Copy out exactly the stretch below, from the line with "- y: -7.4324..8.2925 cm" through the line with "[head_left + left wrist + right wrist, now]", both included; the pictures stay out.

[[ Data open ]]

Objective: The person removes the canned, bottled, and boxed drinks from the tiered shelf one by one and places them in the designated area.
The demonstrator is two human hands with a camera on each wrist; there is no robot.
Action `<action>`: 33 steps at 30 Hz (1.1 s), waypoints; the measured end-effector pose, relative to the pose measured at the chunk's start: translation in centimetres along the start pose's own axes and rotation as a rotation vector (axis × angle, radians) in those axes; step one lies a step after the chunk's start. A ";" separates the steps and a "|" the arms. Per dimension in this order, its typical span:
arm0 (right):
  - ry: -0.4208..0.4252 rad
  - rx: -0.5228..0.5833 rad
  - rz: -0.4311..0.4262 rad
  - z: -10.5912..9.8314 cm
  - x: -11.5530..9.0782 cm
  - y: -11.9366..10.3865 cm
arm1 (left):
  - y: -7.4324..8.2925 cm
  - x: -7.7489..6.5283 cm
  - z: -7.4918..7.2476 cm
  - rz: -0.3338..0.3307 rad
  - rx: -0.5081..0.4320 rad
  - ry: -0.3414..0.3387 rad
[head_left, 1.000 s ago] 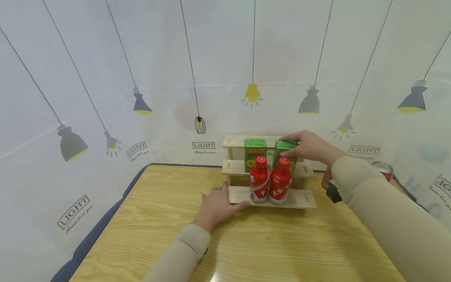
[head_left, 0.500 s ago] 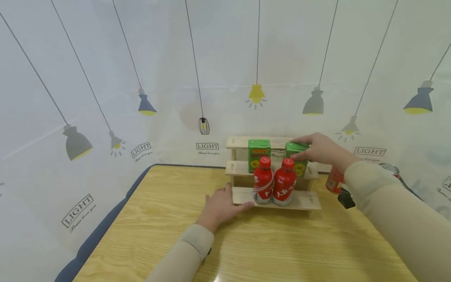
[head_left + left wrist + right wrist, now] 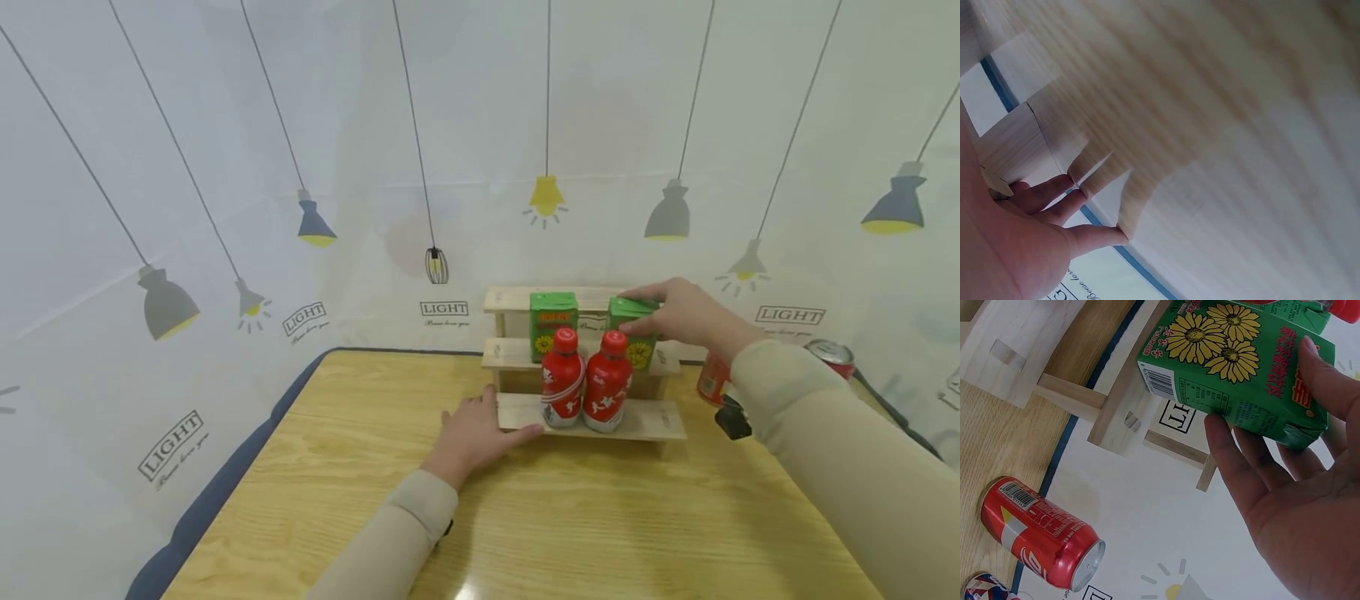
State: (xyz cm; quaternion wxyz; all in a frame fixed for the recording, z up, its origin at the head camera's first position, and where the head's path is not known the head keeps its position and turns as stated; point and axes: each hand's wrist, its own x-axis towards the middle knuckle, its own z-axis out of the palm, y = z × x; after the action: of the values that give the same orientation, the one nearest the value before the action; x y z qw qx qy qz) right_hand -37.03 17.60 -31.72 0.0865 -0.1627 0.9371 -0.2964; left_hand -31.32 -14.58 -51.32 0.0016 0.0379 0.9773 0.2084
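Note:
My right hand (image 3: 686, 315) pinches a green drink carton (image 3: 1229, 362) printed with yellow flowers, thumb on one side and fingers on the other. That carton stands upright on the middle step of a wooden three-tier shelf (image 3: 517, 408). Another green carton (image 3: 553, 321) sits to its left on the same step. Two red bottles (image 3: 564, 379) with red caps stand side by side on the bottom step, partly hiding the cartons. At the shelf's lower left end rests my left hand (image 3: 472, 437), its thumb along the front edge. In the left wrist view several straight fingers (image 3: 1100, 239) touch the table.
A red soda can (image 3: 1041, 531) stands right of the shelf, partly behind my right wrist. Another can (image 3: 832, 357) is farther right, mostly hidden by the sleeve. Behind the wooden table (image 3: 360, 467) hangs a pale cloth (image 3: 360, 167) printed with lamps.
My right hand has shifted the right carton to the right along the middle step, widening the gap between the cartons, then stayed there. The left hand keeps its place at the shelf.

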 end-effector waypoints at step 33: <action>0.056 -0.069 0.006 -3.9 -2.1 0.3 | 0.4 0.0 -0.1 -0.008 -0.019 -0.004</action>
State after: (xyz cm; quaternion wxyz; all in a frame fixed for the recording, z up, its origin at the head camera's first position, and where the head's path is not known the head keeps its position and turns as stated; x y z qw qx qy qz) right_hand -36.13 20.62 -28.60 0.0557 -0.1543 0.9493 -0.2682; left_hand -31.32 -14.20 -51.10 0.0047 0.0346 0.9755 0.2174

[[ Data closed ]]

> Task result:
  - y: -7.4324..8.2925 cm
  - x: -7.7489..6.5283 cm
  - z: -7.4918..7.2476 cm
  - rz: -0.3338..0.3307 rad
  - rx: -0.5081..0.4320 rad
  - ry: -0.3414..0.3387 rad
[head_left, 1.000 s ago] 
[head_left, 0.500 s ago] 
[head_left + left wrist + right wrist, now] 

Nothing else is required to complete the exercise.